Work to complete: Beginning with the line that holds "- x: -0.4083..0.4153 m" in the data below, give again every line through the one that holds "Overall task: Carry", exactly as written.

Raw data:
=======

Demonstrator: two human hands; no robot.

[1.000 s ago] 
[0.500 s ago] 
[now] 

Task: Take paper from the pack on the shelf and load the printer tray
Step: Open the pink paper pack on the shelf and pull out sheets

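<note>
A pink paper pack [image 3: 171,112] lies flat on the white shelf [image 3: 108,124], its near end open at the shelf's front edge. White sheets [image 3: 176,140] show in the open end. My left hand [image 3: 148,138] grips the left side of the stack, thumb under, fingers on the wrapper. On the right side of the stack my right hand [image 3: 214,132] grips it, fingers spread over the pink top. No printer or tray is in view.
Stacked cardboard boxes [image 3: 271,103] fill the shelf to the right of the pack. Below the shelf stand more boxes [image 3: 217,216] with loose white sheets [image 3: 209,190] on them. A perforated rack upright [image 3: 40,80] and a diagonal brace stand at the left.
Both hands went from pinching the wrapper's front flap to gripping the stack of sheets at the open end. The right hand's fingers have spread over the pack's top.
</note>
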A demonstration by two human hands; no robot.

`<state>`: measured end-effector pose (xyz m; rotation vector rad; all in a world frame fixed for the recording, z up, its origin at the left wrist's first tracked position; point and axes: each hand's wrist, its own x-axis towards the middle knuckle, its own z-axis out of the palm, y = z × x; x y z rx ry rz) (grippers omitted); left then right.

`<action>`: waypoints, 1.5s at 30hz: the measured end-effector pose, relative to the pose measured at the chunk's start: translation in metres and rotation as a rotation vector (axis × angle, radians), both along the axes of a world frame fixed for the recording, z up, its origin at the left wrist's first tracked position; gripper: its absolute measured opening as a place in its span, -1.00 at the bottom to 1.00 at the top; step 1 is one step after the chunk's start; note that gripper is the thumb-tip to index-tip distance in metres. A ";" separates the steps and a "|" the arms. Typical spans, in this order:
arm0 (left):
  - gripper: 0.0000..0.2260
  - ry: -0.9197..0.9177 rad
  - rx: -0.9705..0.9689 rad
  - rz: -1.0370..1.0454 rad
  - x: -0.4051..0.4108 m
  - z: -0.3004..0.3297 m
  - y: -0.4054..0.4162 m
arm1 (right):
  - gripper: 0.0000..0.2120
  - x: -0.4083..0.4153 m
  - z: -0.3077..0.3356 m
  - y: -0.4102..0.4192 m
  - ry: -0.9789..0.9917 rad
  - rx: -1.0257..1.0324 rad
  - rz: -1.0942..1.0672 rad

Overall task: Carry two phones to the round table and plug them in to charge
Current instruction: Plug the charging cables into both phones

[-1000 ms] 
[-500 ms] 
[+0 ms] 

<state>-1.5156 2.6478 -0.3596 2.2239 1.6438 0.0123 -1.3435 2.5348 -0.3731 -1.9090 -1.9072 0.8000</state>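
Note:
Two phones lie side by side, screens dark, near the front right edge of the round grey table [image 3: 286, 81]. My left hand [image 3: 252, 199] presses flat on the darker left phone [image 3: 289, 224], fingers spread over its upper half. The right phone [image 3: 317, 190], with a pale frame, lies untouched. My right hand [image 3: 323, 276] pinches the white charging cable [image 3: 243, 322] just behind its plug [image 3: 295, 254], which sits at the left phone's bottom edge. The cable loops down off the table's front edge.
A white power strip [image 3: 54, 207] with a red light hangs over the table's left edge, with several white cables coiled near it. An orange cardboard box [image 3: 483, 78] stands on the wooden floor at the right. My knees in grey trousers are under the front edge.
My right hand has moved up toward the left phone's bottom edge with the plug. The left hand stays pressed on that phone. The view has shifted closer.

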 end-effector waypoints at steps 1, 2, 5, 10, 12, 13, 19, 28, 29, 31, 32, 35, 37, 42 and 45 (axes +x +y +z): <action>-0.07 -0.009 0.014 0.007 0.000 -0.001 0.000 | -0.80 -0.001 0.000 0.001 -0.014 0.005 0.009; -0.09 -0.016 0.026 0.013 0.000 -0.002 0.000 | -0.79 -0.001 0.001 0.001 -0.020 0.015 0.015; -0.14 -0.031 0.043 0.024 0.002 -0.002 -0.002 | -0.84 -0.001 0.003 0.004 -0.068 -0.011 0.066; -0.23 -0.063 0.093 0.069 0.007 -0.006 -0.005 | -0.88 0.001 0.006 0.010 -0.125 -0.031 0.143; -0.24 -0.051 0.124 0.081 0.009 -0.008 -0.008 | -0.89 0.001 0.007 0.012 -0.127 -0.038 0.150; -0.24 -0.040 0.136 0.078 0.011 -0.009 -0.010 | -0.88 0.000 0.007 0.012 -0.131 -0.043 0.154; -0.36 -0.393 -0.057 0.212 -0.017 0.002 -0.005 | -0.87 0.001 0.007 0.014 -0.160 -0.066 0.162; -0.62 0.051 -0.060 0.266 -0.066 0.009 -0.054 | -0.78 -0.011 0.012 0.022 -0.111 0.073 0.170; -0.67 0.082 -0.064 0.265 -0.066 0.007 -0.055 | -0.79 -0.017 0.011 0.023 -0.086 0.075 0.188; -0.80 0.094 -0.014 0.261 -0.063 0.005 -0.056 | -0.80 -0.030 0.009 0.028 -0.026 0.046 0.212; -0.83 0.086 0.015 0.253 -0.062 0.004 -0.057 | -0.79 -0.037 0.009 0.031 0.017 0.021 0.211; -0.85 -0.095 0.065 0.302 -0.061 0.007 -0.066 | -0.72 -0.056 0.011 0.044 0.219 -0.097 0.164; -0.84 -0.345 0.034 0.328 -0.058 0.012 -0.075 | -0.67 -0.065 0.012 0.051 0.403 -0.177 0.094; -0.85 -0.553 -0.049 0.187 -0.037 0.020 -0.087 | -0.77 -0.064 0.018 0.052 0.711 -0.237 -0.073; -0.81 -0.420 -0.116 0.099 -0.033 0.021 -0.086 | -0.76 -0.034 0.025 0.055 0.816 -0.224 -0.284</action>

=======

Task solution:
  - x: -0.4083..0.4153 m
  - z: -0.3077..0.3356 m
  - y: -0.4102..0.4192 m
  - ry: -0.9789..0.9917 rad
  - rx: -1.0257..1.0324 rad
  - rz: -1.0942..1.0672 rad

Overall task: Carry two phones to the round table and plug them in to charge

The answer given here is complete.